Scientists have used gene therapy to “cure” babies born with a rare, life-threatening immune condition dubbed “bubble boy” disease, otherwise known as X-linked severe combined immunodeficiency (SCID-X1).
The condition was brought to the public spotlight with David Vetter, the boy born in 1971 who spent his life in a plastic bubble to protect his immune system from infection. He died at the age of 12 from a form of cancer called lymphoma, introduced to his delicate immune system by the Epstein-Barr virus. This, it should be noted, is not the standard course of treatment nowadays for those with the disease and has only been used in a few cases.

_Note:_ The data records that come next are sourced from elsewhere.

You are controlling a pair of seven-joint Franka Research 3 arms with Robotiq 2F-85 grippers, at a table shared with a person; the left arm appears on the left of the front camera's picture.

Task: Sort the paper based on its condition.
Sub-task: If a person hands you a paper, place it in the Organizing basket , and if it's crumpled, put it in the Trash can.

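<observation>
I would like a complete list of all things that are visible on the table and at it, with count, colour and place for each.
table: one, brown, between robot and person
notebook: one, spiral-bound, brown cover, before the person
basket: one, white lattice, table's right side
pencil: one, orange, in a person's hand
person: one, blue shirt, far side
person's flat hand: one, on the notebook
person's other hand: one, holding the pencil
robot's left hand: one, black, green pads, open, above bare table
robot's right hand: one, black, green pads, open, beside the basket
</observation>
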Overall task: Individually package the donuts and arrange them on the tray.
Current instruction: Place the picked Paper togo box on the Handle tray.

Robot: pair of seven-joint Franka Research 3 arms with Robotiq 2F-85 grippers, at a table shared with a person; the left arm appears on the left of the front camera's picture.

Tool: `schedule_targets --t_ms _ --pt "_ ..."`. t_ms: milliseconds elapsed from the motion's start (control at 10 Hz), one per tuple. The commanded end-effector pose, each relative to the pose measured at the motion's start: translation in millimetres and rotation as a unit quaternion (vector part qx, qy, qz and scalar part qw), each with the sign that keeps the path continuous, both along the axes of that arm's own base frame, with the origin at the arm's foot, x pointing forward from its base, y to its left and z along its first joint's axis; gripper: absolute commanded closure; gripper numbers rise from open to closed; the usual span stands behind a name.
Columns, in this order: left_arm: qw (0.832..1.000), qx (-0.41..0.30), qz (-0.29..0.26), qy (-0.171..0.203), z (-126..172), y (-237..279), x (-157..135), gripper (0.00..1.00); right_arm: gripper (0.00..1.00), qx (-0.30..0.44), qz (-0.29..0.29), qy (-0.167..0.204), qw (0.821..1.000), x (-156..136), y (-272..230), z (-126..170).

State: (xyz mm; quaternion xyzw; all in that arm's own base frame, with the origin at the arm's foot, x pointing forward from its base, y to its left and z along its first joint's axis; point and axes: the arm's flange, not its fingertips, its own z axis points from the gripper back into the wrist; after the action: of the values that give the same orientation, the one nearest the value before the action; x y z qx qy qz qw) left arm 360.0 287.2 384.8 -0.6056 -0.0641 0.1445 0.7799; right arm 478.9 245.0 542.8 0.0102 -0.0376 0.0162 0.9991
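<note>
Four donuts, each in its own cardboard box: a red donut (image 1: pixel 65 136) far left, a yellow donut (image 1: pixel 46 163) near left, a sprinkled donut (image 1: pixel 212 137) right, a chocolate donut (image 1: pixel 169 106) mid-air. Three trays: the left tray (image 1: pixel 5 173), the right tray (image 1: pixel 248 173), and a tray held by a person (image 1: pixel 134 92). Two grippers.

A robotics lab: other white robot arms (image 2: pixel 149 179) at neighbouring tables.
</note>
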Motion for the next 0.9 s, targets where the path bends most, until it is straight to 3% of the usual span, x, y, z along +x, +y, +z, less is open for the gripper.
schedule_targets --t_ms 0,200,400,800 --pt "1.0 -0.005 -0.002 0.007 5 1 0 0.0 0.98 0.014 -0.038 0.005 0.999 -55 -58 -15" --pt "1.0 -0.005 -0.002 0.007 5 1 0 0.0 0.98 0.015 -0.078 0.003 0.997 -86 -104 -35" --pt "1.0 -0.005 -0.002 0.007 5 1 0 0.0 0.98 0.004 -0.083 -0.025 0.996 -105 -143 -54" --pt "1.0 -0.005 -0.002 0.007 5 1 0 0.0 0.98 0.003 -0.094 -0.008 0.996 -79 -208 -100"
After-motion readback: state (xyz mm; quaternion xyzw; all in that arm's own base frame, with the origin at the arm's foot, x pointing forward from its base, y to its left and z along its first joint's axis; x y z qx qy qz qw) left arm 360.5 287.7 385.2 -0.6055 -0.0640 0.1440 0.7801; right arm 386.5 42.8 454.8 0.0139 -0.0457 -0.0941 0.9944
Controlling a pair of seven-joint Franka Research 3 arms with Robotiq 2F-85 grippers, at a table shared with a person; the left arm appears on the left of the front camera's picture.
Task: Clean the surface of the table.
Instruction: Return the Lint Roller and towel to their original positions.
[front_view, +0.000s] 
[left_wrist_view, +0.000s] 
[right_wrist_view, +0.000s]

The patients in the current trial “are toddlers now, who are responding to vaccinations and have immune systems to make all immune cells they need for protection from infections as they explore the world and live normal lives,” said study author Ewelina Mamcarz of the St. Jude Department of Bone Marrow Transplantation and Cellular Therapy in the US. “This is a first for patients with SCID-X1.”
The disorder is an inherited condition that almost always occurs in males. Without proper treatment and care, patients have little chance of living past infancy. The disease affects around 1 in 50,000 to 100,000 newborns, according to the NIH. The condition is caused by a mutation in the IL2RG gene, which is responsible for the body’s instruction manual for producing a protein essential for a healthy immune system.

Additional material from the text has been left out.